Report · Apr 13, 2014

Hi,

How may I show UTF-8 character signs? I'd like to show polish signs.

I know there is something like CID fonts. I don't know what's all about it, however.

Please help...

Report · Apr 13, 2014

There is no way to use UTF-8.

There is no escape from getting a full understanding of font encoding, generating a font with a suitable encoding, and generating a show string suitably encoded.

Certain Latin2 symbols are font in the default fonts, otherwise you need to obtain and embed a suitable font.

Report · Apr 13, 2014

Test Screen Name wrote:
There is no escape from getting a full understanding of font encoding, generating a font with a suitable encoding, and generating a show string suitably encoded.

So... How may one do that? Where may one find suitable documentation?

Isn't (La)TeX files converted to PS before printing? If so, it should be possible to print UTF-8 signs.

Report · Apr 14, 2014

Where may one find suitable documentation?

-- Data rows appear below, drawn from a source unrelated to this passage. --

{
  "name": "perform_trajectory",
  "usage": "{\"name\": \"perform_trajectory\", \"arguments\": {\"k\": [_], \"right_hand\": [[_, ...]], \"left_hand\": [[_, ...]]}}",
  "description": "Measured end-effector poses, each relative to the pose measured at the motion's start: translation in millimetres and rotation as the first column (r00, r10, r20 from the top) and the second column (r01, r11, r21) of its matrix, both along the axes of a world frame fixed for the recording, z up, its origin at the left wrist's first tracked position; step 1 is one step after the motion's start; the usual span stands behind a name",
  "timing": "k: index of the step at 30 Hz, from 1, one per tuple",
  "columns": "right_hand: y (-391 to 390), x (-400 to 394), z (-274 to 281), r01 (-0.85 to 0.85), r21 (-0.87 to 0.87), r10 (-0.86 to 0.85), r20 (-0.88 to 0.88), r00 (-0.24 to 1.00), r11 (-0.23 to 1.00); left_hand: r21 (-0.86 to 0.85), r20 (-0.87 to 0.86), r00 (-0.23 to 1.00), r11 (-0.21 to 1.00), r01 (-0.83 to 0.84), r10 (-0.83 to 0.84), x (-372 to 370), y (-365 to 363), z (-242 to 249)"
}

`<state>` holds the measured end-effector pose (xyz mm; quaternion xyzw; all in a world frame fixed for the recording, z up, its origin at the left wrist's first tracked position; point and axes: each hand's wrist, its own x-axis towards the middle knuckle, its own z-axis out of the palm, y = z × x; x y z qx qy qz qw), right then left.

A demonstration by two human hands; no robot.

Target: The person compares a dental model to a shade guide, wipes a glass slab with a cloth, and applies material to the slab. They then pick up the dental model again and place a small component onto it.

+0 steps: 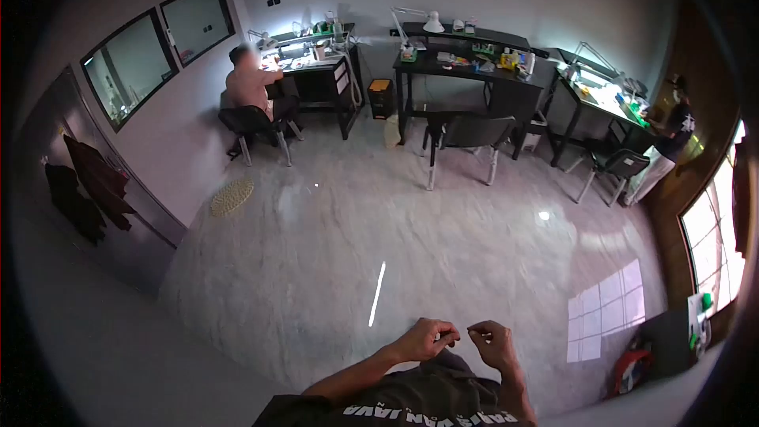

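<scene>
My left hand (431,338) is held in front of my body with its fingers curled into a pinch. Just to its right, my right hand (492,342) is pinched the same way, and a small gap separates the two sets of fingertips. Whatever either hand may hold is too small to make out. Below the hands is my dark shirt (395,395) with white lettering. No table lies under them; behind them is the pale, shiny floor (332,285).
A seated person (251,83) works at the left desk (312,71); another person (672,138) stands by the right desk (601,103). Between them is a black middle desk (451,69) with a chair (474,133). A round woven mat (232,198) lies near the left wall.
</scene>
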<state>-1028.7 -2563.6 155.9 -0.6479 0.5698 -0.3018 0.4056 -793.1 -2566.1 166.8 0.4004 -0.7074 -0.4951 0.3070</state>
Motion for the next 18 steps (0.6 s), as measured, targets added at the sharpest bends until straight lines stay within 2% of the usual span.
{"name": "perform_trajectory", "arguments": {"k": [3,4,7,8,9,10,11,12,13,14,17,18], "right_hand": [[-97.0,17.7,11.9,-0.079,-0.008,0.079,-0.009,0.997,0.997],[-131.0,26.2,21.7,-0.132,-0.073,0.132,-0.011,0.991,0.988],[-237.8,60.0,35.5,-0.296,-0.177,0.293,-0.043,0.955,0.938],[-272.2,74.9,40.4,-0.378,-0.280,0.371,-0.079,0.925,0.883],[-296.5,88.8,43.3,-0.445,-0.358,0.428,-0.130,0.895,0.821],[-317.0,104.3,47.1,-0.481,-0.367,0.486,-0.087,0.870,0.796],[-338.0,121.7,49.1,-0.498,-0.398,0.522,-0.055,0.851,0.770],[-354.6,136.9,48.3,-0.548,-0.419,0.586,-0.046,0.809,0.724],[-367.9,153.2,49.8,-0.591,-0.453,0.631,-0.078,0.772,0.667],[-381.1,166.6,58.5,-0.648,-0.375,0.658,-0.121,0.743,0.663],[-418.0,202.0,38.2,-0.782,-0.243,0.777,-0.142,0.614,0.574],[-428.1,210.4,34.2,-0.805,-0.167,0.801,-0.109,0.589,0.569]], "left_hand": [[0.140,-0.023,0.991,0.982,-0.127,0.131,13.3,-56.6,-16.1],[0.174,0.045,0.990,0.974,-0.142,0.137,22.5,-76.0,-12.2],[0.157,0.088,0.963,0.951,-0.265,0.254,52.5,-132.5,-5.2],[0.133,0.075,0.945,0.936,-0.326,0.319,64.4,-148.7,-21.7],[0.185,0.049,0.925,0.907,-0.379,0.377,75.5,-160.1,-28.5],[0.160,0.056,0.886,0.872,-0.462,0.459,82.9,-172.3,-13.2],[0.229,-0.001,0.847,0.824,-0.518,0.532,89.7,-184.5,-16.0],[0.216,0.063,0.826,0.800,-0.559,0.560,100.2,-197.7,-5.7],[0.252,-0.012,0.792,0.769,-0.588,0.610,110.2,-213.2,-20.2],[0.298,-0.075,0.740,0.723,-0.623,0.669,120.0,-229.3,-36.8],[0.377,-0.142,0.716,0.707,-0.599,0.683,149.1,-283.4,-57.5],[0.374,-0.117,0.739,0.719,-0.586,0.663,160.8,-301.1,-62.7]]}}
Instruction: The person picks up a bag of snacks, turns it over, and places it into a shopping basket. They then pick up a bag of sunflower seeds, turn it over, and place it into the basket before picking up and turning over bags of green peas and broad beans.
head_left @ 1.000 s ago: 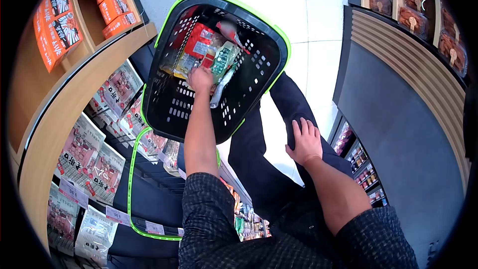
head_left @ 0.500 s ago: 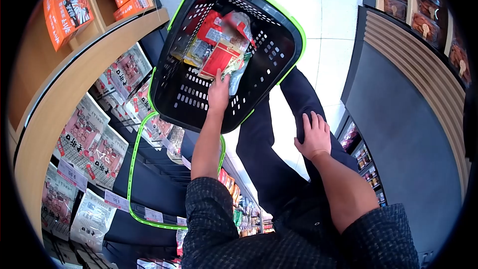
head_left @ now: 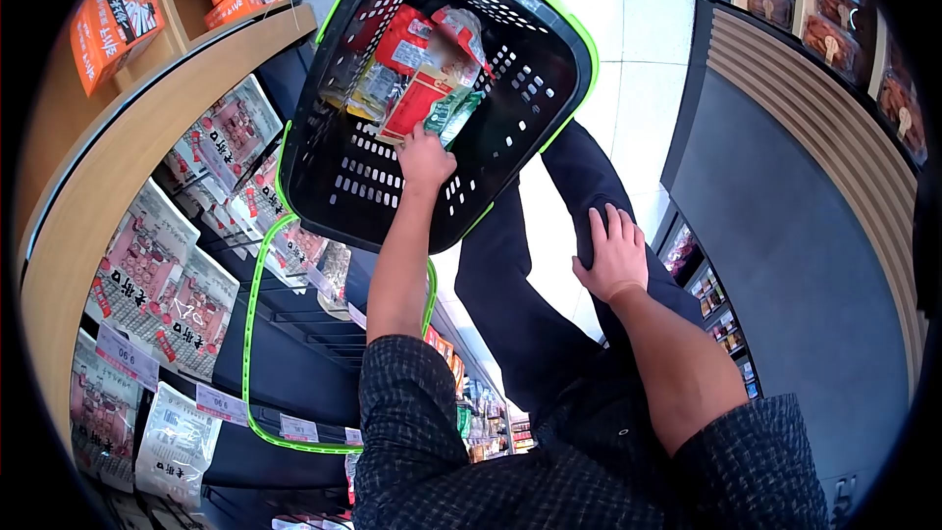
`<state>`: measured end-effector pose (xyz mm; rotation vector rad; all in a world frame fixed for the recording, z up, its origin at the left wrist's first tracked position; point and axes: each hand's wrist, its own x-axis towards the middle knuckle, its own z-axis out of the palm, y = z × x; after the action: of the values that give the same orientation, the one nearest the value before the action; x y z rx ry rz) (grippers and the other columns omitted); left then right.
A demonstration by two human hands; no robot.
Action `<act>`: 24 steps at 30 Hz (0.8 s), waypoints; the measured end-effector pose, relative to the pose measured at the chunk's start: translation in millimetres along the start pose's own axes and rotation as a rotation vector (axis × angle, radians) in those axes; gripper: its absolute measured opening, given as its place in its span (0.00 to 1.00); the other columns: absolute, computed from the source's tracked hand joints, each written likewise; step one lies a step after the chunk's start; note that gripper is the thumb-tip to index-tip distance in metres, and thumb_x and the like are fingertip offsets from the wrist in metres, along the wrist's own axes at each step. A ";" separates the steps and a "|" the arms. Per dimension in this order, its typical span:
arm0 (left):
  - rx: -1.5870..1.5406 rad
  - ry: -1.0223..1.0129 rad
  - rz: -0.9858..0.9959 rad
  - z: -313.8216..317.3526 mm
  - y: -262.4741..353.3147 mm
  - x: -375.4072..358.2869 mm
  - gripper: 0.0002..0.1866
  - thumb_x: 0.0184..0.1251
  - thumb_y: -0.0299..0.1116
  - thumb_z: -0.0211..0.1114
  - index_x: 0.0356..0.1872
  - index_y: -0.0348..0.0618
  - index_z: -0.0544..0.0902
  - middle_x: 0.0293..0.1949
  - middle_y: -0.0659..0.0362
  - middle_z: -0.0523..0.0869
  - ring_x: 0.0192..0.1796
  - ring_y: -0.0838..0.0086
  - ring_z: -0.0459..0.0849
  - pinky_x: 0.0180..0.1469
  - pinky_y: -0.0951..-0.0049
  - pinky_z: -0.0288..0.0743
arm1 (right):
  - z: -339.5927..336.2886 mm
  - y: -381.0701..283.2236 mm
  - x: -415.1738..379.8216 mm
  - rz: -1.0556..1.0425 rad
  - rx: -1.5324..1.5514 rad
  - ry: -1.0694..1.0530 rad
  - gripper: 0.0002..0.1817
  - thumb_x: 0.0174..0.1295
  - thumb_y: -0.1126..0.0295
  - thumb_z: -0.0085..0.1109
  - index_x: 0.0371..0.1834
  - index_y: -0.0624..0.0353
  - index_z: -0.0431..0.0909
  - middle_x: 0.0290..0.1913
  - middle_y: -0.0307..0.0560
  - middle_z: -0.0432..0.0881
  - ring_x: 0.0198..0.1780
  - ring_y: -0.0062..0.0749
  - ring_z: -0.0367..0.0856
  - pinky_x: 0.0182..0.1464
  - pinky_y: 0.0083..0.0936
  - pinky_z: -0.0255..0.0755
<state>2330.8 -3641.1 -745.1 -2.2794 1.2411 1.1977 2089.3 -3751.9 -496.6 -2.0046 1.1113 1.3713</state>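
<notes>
Nearest the camera: both forearms in dark checked sleeves, at 6 o'clock in the head view. Right hand (head_left: pixel 615 253) lies flat on the right thigh, at about 3 o'clock from frame centre, fingers spread slightly, holding nothing. Trousers are dark blue.

Left hand (head_left: pixel 424 159) reaches up to 12 o'clock, into the black basket (head_left: pixel 345 186) with bright green rim. Its fingers are closed on the near edge of a red packet (head_left: pixel 416 104); how much of the packet they wrap I cannot tell. The packet lies tilted among the other goods in the basket.

Basket contents, beyond the red packet: a green packet (head_left: pixel 454 114) just beside it at 3 o'clock, touching; a yellowish clear packet (head_left: pixel 371 90) at 9 o'clock; a second red pack (head_left: pixel 404 35) farther back; a clear bag (head_left: pixel 461 27) at the far side. A green basket handle (head_left: pixel 251 334) hangs down at 7 o'clock.

Farther out: shelf packets (head_left: pixel 147 265) at 8 o'clock, orange boxes (head_left: pixel 118 15) at 10 o'clock, trays (head_left: pixel 834 39) at 2 o'clock.
</notes>
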 end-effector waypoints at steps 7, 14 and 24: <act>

PostScript Language Reference Manual, a constant friend to those writing PostScript.

Isn't (La)TeX files converted to PS before printing? If so, it should be possible to print UTF-8 signs.

Your point is perfectly true, but based on a misunderstanding.

PostScript was written with an understanding of the needs of typesetting in the many languages of the world, certainly including Polish. But PostScript was written long before Unicode was invented. So, while you can use the symbols needed to typeset the Polish language you cannot simply use the Unicode representation of the Polish language. Entirely different.

It is a fact that you can learn how to typeset Latin1 in an afternoon of looking at samples. It is also a fact that typesetting other character sets often requires deep and long study. Long and frustrating, but rewarding but interesting. If you don't want to go through all that study, I recommend use use LaTeX... we can help, but don't expect to find the solution in a few lines of code.

Report · Apr 14, 2014

(Unless your needed characters are all in the Adobe standard font character set, of course, in which case it's just a case of re-encoding).

Report · Apr 14, 2014

I think you are in luck. In Appendix E of the 3rd edition, you find all the necessary characters for Polish, Ą Ć Ę Ł Ń Ó Ś Ź Ż

Ą Ć Ę Ł Ń Ó Ś Ź Ż

These are available by their Encoding name in many fonts, and with luck in the fonts included with a level 3 interpreter. However... many printers still in use are level 2. It is probably safest to embed a font as I suggested if you want general support. Or, to be simpler, use the Ł character, which is available in StandardEncoding, and composite your own character with accents. Ogonek, acute and dot accent are all standard.

Report · Apr 14, 2014

Test Screen Name wrote:
I think you are in luck. In Appendix E of the 3rd edition, you find all the necessary characters for Polish, Ą Ć Ę Ł Ń Ó Ś Ź Ż

I've found that characters (in Appendix E of the 3rd edition). There's a footnote connected with them, however:

These characters are present in the extended (315-character) Latin character set, but not in the original (229-character) set.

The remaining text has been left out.